» **About this exercise**: Starting at the line that has "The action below" and stopping after the line that has "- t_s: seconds", reproduce the listing below exactly; omit everything else.

» **Data for this exercise**:
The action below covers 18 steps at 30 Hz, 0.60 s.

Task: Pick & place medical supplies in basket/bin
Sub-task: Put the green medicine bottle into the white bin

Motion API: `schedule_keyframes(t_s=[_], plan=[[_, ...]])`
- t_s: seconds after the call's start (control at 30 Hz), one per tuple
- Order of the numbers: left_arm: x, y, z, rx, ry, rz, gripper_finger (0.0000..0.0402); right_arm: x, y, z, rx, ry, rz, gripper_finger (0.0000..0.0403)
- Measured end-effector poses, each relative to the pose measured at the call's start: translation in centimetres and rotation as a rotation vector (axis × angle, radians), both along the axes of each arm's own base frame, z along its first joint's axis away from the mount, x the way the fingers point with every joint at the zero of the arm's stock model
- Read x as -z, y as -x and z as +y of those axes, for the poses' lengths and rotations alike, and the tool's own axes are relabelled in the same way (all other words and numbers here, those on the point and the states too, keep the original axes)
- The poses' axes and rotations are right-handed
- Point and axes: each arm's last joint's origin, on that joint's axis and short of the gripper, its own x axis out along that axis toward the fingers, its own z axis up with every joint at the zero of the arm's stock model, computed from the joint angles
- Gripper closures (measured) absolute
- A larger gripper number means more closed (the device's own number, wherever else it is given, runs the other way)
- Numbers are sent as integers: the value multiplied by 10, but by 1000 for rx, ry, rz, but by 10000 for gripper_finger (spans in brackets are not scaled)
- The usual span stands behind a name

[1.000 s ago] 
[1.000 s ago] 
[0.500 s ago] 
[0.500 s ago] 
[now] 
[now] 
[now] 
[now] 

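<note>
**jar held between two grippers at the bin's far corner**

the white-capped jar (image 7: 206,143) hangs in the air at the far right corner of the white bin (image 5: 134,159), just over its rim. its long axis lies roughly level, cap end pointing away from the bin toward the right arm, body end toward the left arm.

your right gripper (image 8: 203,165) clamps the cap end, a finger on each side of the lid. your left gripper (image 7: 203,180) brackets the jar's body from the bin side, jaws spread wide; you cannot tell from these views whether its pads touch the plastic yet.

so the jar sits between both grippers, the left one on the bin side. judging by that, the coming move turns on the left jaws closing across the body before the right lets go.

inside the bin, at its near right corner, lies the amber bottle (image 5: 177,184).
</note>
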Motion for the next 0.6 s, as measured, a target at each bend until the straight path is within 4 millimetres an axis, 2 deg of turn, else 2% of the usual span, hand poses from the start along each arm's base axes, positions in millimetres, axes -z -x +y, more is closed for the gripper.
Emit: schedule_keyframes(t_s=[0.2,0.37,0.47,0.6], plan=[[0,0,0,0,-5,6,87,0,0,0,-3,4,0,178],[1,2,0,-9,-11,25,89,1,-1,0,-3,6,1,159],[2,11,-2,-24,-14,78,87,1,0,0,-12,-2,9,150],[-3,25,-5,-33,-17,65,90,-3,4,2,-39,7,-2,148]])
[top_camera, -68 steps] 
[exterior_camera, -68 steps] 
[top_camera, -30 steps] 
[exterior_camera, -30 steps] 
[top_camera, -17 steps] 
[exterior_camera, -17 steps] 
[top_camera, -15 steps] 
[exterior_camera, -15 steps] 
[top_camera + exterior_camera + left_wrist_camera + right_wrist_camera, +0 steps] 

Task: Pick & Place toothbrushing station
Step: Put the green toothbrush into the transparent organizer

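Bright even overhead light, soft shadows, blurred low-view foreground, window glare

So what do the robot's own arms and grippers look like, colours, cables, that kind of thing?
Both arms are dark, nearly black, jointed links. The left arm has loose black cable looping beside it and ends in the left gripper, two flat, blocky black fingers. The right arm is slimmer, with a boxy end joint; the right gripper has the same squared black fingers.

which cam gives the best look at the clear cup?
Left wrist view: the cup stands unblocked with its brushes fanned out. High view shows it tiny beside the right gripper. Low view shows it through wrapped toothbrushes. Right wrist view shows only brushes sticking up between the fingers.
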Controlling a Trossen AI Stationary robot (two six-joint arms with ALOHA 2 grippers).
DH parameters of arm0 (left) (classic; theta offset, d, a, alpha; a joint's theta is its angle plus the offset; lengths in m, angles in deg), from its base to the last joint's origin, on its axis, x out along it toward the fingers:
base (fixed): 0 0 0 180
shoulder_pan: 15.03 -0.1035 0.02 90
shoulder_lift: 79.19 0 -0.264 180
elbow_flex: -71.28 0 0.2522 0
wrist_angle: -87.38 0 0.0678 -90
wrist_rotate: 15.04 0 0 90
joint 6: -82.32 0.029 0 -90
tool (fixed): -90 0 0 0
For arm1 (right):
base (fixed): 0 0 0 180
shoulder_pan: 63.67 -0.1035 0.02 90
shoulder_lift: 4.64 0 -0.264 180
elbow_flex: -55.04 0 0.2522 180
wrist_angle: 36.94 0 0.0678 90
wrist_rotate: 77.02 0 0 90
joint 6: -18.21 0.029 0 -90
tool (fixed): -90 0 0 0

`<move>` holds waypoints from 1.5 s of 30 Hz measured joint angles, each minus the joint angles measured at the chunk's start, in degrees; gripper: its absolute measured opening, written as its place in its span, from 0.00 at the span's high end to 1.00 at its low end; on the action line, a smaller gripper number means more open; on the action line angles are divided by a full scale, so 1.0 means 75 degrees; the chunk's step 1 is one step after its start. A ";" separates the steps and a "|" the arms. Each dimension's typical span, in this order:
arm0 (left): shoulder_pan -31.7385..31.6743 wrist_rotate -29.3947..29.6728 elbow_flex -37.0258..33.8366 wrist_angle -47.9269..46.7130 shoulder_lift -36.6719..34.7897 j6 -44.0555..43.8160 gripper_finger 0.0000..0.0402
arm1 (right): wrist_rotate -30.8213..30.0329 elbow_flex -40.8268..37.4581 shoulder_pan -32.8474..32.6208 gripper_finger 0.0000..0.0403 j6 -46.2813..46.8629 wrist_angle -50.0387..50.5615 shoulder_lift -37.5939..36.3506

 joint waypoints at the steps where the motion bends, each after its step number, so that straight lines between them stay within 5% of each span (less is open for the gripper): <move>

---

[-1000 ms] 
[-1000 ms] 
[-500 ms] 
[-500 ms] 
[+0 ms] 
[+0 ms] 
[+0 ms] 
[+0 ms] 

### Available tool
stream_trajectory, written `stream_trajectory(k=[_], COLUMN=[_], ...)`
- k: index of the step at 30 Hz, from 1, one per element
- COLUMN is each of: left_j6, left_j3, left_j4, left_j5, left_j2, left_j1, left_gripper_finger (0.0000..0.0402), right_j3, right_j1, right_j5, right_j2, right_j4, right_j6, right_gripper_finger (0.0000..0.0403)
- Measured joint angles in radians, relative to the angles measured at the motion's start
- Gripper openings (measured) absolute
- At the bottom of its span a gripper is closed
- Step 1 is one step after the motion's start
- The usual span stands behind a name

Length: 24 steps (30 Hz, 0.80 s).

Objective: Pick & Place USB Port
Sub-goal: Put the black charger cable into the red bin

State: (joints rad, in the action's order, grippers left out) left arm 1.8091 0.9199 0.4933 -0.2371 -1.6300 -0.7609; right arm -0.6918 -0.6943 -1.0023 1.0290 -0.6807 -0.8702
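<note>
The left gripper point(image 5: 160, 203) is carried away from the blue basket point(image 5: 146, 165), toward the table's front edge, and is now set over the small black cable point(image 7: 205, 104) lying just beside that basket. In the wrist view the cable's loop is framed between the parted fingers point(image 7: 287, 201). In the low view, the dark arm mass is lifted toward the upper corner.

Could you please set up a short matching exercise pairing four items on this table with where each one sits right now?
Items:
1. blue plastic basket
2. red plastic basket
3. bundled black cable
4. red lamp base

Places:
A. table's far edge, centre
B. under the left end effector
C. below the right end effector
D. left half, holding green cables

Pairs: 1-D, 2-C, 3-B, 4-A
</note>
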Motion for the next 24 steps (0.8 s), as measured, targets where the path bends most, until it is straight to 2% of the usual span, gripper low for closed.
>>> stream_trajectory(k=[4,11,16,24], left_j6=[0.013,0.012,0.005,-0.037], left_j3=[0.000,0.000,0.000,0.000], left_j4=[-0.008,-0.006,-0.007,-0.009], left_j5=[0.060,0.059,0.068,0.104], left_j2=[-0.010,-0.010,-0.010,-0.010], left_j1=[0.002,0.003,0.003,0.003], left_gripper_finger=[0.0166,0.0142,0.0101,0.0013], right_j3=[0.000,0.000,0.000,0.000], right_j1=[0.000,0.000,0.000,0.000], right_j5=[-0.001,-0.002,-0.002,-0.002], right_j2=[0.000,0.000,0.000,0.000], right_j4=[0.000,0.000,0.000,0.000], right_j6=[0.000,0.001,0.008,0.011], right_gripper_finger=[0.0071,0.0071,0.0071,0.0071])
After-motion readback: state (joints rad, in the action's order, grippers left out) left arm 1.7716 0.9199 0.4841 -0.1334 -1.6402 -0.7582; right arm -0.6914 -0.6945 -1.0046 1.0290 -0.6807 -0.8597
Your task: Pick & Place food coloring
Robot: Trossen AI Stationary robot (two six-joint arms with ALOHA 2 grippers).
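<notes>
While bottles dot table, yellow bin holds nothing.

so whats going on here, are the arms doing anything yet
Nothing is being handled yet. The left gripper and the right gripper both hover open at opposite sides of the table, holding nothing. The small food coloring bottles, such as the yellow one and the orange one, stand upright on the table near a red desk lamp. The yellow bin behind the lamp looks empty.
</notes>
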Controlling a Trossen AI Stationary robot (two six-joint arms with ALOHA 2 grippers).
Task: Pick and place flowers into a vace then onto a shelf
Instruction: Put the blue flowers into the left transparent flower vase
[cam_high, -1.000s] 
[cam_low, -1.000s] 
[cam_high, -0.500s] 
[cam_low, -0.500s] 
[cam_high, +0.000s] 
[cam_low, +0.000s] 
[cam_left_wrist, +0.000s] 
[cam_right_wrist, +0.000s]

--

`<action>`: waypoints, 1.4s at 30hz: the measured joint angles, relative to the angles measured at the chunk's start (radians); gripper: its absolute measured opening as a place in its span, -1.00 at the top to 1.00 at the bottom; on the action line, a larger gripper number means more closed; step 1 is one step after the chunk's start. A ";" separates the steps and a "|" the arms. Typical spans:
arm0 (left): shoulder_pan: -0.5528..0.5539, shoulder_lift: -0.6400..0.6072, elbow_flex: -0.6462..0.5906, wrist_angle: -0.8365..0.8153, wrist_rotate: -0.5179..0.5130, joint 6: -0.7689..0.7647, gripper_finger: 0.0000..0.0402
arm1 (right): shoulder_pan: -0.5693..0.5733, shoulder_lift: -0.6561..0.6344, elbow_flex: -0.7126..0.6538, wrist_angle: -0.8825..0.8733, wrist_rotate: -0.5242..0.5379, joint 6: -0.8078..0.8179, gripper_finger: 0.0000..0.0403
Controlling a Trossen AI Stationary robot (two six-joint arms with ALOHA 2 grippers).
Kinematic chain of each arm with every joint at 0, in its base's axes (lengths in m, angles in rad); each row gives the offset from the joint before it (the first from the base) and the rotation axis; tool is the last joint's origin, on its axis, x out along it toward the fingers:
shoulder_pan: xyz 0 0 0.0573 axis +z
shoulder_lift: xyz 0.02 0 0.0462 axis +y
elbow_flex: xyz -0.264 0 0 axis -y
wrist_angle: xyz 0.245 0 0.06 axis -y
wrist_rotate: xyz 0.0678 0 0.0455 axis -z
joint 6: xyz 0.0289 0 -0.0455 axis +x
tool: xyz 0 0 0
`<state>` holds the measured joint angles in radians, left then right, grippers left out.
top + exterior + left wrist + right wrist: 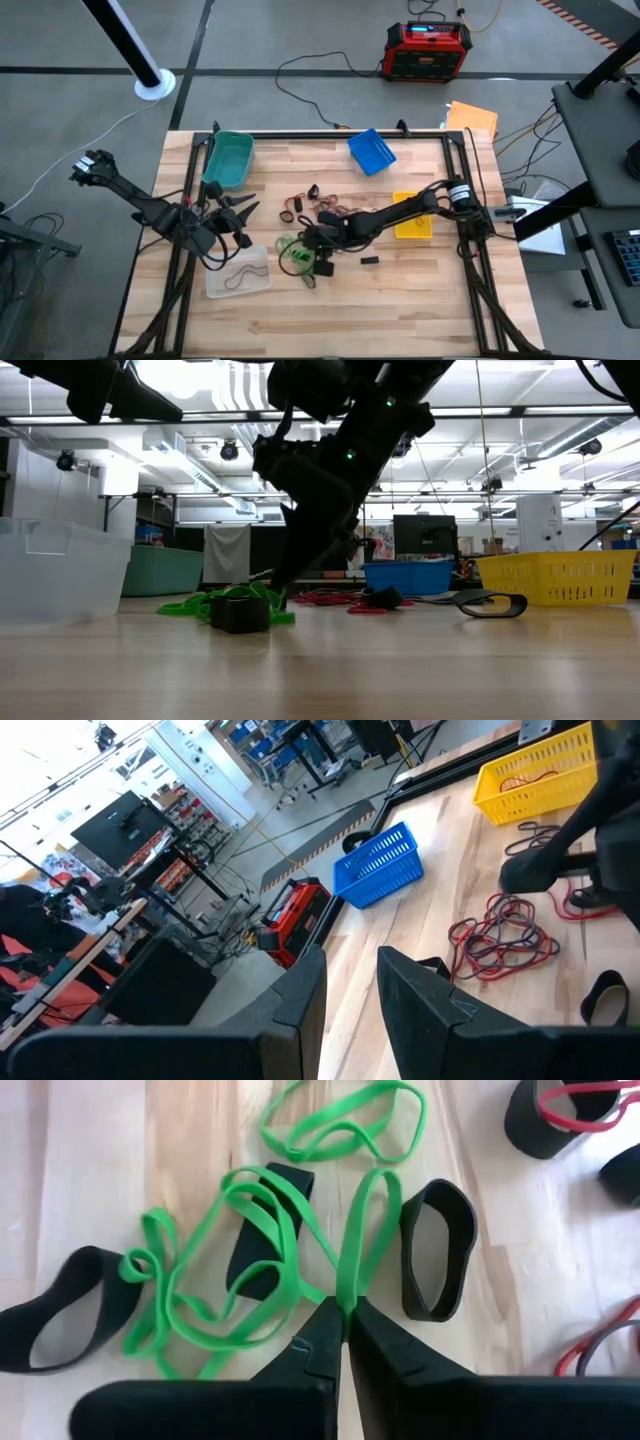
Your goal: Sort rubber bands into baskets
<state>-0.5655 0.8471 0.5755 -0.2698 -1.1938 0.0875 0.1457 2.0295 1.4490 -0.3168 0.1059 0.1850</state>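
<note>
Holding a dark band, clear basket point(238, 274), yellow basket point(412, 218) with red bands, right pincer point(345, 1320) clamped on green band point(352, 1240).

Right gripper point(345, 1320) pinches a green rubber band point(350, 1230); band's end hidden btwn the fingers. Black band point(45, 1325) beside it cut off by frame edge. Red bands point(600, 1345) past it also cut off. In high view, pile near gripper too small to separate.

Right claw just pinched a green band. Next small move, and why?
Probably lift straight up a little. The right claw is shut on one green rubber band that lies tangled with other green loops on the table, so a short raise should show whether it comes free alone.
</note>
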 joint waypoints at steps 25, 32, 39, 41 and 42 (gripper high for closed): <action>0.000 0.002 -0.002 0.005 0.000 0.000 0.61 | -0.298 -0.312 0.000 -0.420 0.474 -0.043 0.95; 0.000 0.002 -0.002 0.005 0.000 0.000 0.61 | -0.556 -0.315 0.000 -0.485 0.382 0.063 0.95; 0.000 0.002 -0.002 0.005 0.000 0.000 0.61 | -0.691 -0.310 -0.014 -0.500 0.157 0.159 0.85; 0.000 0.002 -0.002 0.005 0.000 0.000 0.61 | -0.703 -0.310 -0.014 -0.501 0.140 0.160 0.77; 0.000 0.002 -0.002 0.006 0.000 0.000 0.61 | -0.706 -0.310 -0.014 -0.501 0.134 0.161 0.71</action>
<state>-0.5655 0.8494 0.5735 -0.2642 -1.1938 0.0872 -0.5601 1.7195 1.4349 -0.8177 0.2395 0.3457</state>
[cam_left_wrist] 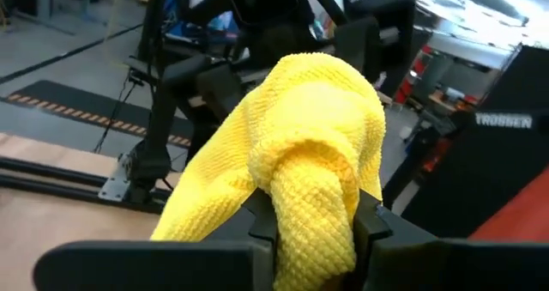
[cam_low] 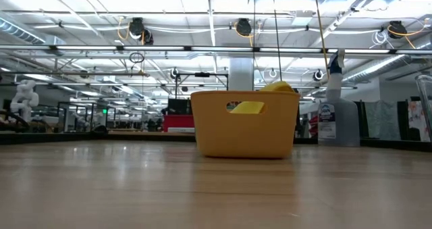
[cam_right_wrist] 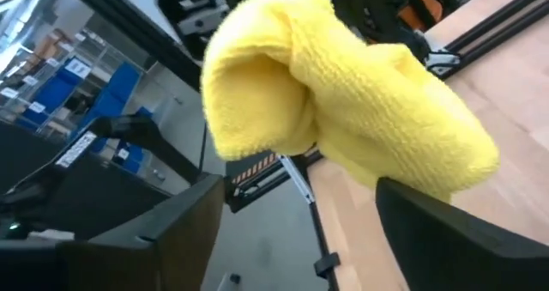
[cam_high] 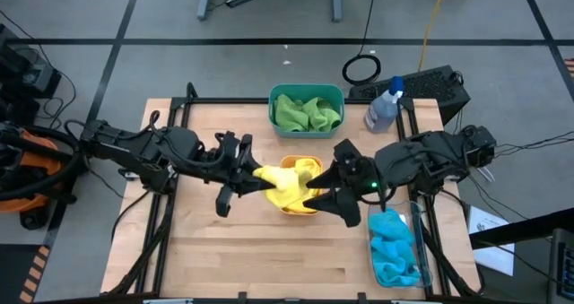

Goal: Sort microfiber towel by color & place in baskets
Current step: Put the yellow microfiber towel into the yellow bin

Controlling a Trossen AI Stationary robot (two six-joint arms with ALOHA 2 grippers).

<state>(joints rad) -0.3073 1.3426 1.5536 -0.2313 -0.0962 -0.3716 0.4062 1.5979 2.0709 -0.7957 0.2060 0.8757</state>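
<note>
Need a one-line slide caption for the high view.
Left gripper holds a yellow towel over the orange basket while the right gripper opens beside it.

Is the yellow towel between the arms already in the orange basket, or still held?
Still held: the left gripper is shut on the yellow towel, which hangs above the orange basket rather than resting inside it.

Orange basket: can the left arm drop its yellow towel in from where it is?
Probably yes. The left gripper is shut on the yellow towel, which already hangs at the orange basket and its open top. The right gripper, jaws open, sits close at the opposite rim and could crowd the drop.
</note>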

» **Result**:
The action below covers 18 steps at 30 Hz, 0.60 s.

Task: Pick & place medical supplies in basket/bin
Sub-task: Put the green medicine bottle into the white bin

Motion API: `schedule_keyframes(t_s=[_], plan=[[_, ...]])`
- t_s: seconds after the call's start (control at 30 Hz), one per tuple

No further response is needed.